La primera vez que crucé esa frontera tangible e imaginaria a la vez fue como entrar en un mundo que hasta entonces solo había habitado en los libros. En 1993, en mi primer viaje a España, al llegar a Madrid me detuve ante el Prado entre la incredulidad y la fascinación. Dentro, al contemplar cualquier obra que conocía solo de reproducciones, sentía una emoción desbordante por haber alcanzado, tras años de deseo silenciado, algo que creí durante mucho tiempo fuera de mi alcance. En el transcurso del mes que pasé en la capital, visité el museo a diario, como si pudiese recuperar el tiempo perdido deteniéndome una y otra vez ante Las Meninas o El jardín de las delicias. Poco a poco la emoción se convirtió en la certeza de que aquello, en el fondo, me pertenecía, no por haber llegado hasta allí, sino porque ya lo había conocido y amado antes, a través de los viejos álbumes de arte, muchas veces en blanco y negro, que hojeaba como si fueran objetos sagrados. Eso era y sigue siendo Europa para mí: acceso al conocimiento, a la belleza, a una herencia compartida que nos conforma.

Y digo todo esto sabiendo que ni siquiera después de 1989 la frontera que nos separaba del resto de Europa desapareció del todo.
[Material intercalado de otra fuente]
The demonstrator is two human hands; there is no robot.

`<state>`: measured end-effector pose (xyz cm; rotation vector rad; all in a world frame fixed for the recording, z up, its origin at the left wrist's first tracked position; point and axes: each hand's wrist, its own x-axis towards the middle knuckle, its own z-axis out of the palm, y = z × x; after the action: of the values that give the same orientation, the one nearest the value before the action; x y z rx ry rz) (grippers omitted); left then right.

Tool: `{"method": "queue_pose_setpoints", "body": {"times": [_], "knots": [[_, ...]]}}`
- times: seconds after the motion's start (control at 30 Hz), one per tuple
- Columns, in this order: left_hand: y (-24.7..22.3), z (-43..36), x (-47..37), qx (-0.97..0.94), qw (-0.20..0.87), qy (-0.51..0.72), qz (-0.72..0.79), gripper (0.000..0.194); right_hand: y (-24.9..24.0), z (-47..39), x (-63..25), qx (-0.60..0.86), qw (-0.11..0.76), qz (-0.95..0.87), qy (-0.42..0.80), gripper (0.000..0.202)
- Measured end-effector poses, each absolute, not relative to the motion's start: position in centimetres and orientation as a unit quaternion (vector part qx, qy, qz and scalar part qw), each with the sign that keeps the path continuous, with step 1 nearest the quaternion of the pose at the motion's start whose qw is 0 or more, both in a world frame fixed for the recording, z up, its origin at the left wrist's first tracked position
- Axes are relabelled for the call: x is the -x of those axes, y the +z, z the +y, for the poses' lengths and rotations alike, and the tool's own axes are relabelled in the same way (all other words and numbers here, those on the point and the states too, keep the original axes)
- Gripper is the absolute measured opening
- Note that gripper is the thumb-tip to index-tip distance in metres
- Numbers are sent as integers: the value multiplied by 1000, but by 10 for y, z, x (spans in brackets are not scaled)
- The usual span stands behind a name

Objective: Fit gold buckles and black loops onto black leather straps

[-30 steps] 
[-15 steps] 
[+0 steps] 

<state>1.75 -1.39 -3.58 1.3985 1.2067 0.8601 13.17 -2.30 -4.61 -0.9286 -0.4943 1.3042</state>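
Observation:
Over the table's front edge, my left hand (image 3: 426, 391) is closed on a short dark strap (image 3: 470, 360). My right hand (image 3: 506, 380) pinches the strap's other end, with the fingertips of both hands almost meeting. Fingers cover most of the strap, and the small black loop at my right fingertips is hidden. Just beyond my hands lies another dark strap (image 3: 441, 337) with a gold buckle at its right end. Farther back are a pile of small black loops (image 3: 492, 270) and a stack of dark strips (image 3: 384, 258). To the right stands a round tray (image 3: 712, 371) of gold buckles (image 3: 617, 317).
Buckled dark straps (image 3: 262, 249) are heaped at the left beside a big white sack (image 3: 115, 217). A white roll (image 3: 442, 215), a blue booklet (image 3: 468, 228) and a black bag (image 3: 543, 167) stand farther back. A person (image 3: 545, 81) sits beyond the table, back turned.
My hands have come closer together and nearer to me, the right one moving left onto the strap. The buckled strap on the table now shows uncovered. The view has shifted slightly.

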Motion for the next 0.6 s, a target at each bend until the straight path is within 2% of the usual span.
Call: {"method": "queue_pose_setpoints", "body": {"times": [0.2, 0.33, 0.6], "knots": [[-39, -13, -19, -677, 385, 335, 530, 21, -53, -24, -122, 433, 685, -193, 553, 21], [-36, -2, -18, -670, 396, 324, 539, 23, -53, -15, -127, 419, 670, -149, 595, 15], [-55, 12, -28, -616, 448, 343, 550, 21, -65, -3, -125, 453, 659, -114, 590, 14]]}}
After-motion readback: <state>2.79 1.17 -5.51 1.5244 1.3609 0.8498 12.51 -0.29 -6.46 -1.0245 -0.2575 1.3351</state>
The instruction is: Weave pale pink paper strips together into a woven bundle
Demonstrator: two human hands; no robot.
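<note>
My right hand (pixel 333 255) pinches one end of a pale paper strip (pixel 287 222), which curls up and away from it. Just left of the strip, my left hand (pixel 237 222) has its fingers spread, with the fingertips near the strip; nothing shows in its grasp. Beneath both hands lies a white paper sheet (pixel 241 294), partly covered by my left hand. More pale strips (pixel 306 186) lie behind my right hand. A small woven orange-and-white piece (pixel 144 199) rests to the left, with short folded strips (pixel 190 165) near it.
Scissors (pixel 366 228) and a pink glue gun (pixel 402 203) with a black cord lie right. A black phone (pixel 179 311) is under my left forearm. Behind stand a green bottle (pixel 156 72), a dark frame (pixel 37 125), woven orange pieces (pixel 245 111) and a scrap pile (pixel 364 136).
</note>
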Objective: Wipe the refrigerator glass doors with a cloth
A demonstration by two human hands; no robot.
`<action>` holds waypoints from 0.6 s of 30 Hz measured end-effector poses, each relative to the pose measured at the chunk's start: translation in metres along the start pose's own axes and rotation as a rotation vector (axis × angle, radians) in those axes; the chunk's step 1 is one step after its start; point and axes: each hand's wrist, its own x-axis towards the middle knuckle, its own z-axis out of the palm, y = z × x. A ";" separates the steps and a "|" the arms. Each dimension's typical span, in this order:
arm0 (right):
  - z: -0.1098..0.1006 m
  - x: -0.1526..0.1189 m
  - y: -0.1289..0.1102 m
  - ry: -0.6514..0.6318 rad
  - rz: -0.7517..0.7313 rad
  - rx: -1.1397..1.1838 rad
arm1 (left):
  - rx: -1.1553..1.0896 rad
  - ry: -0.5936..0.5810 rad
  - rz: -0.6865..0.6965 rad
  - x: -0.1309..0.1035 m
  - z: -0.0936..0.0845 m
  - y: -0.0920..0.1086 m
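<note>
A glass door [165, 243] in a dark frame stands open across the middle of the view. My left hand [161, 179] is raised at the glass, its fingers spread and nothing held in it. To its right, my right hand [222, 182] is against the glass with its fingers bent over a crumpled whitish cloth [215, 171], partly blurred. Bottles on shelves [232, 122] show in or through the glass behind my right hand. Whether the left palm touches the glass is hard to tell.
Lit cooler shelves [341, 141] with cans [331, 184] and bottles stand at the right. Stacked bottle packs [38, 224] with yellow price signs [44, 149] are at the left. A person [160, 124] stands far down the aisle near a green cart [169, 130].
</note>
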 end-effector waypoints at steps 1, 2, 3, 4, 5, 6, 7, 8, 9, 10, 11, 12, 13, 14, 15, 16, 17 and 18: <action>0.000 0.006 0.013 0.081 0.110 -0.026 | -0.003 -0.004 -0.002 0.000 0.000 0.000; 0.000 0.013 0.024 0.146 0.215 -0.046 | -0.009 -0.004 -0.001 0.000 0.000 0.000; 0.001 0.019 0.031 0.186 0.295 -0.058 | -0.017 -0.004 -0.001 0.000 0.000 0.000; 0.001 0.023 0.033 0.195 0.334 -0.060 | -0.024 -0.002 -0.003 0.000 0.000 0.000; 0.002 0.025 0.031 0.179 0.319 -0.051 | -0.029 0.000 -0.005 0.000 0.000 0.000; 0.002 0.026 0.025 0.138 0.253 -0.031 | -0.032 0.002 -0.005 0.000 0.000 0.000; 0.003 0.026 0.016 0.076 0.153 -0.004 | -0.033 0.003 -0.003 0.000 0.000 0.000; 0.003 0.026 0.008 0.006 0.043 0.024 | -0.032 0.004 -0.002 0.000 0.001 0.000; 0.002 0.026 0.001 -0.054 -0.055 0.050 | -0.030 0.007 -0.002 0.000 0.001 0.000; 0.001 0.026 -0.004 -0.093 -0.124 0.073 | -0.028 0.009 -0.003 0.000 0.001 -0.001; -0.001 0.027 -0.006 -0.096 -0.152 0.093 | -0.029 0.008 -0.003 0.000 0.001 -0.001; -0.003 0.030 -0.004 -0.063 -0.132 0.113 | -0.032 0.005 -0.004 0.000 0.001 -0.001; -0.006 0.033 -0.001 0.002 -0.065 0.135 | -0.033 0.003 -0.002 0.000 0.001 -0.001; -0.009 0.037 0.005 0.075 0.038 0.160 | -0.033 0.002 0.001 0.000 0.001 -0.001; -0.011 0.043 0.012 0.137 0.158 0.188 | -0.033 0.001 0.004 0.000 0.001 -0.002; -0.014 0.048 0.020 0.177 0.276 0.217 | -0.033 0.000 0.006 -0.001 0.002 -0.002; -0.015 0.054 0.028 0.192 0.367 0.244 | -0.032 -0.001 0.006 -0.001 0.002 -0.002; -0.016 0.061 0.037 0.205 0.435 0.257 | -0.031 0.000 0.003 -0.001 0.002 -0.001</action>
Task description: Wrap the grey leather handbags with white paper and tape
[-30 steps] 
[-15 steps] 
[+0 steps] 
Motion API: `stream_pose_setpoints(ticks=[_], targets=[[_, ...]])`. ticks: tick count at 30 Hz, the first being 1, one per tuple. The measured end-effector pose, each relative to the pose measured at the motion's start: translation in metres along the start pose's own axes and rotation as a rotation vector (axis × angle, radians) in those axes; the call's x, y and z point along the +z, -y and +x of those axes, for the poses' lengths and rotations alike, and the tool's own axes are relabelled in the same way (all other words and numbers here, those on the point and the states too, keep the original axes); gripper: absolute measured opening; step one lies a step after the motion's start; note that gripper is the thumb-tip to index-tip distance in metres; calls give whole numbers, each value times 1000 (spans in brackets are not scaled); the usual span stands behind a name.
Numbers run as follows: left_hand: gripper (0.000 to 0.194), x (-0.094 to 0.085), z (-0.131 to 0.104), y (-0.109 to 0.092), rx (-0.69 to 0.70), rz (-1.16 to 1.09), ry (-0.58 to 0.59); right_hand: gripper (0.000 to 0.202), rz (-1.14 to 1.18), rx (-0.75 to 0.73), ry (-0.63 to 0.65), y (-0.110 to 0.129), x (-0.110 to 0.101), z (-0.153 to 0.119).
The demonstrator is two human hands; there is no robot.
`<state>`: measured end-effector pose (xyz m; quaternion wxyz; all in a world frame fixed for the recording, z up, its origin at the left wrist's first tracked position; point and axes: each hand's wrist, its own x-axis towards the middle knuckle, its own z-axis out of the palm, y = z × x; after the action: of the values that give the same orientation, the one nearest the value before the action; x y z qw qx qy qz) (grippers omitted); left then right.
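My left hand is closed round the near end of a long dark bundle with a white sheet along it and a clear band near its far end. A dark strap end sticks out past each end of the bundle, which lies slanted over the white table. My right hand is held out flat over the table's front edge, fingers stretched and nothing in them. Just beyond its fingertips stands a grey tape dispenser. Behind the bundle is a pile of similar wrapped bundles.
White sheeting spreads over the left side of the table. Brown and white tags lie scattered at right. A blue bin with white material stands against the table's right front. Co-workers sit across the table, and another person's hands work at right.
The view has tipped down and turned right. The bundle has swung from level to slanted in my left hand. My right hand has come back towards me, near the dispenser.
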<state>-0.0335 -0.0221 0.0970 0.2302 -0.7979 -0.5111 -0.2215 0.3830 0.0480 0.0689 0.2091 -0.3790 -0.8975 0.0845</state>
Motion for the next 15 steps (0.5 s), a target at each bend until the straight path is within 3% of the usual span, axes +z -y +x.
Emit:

La división entre la llamada Europa del Este y la otra seguía latente en las leyes, pero también en las miradas, en los prejuicios. En 2007 Rumania se incorporó a la Unión Europea. Para entonces yo ya llevaba casi una década viviendo fuera del país, pero no pude evitar sentir, desde la distancia, la emoción de quien cruza una vez más una frontera simbólica. Europa volvía a significar un lugar de encuentro con la dignidad. Aquel anhelo adolescente de pertenecer a algo más libre, más justo, cobraba por fin una forma concreta, aunque no exenta de tensiones y ambivalencias.

Desde entonces, he vivido más años fuera de mi país que en él. He estudiado, he trabajado, he amado; he vivido en lenguas que no son mías por nacimiento, pero que he habitado hasta el punto de convertirlas en lenguas de creación. Gracias a la literatura, al arte y a los vínculos afectivos que he tejido a lo largo de los años, he podido mantenerme fiel a esa idea de que Europa es un diálogo incesante entre culturas, entre formas de ver el mundo. Escribir en una lengua distinta a la materna no ha significado en mi caso un exilio, sino una manera de ensanchar mi identidad.

Mi Europa de hoy es también una Europa crítica. No ignoro sus carencias, sus desigualdades, sus políticas migratorias cuestionables, pero quiero pensar que el proyecto europeo sigue siendo, pese a todo, una de las ideas más generosas del siglo XX: la de que podemos unirnos no por imposición, sino por voluntad. Que podemos compartir sin uniformarnos. Que podemos convivir sin renunciar a nuestra historia. En un momento en que los nacionalismos resurgen, en que la desinformación erosiona los lazos, siento que la Europa en la que he elegido vivir y que quiero defender es aquella donde caben las diferencias. Donde nadie es extranjero por hablar otra lengua. Cuando me preguntan si me siento rumana o española contesto que no quiero elegir. España no sustituye a mi país de origen: lo amplía dentro de esa idea que es Europa. Me permite ser quien soy con más libertad, con más matices. Y esa posibilidad, que ahora parece tan frágil, hay que defenderla no solo con leyes, sino también con palabras, con actos cotidianos, con gestos de hospitalidad. Europa está en los libros que viajan de una lengua a otra, en las bibliotecas donde conviven Ramon Llull, Dante, Shakespeare, Cervantes, Goethe, Proust, Joyce, Woolf, Zweig, Pessoa, Kundera o Szymborska. En los cafés donde se entremezclan los acentos. Hoy, más que nunca, me aterra pensar que mi Europa pueda derrumbarse, que el miedo y la desilusión podrían poner en peligro lo que hemos construido. Hay que seguir compartiendo nuestras historias europeas. No para idealizar, sino para recordar por qué empezamos este viaje.

Corina Oproae es narradora, poeta y traductora. Ganadora del premio Tusquets de Novela con La casa limón.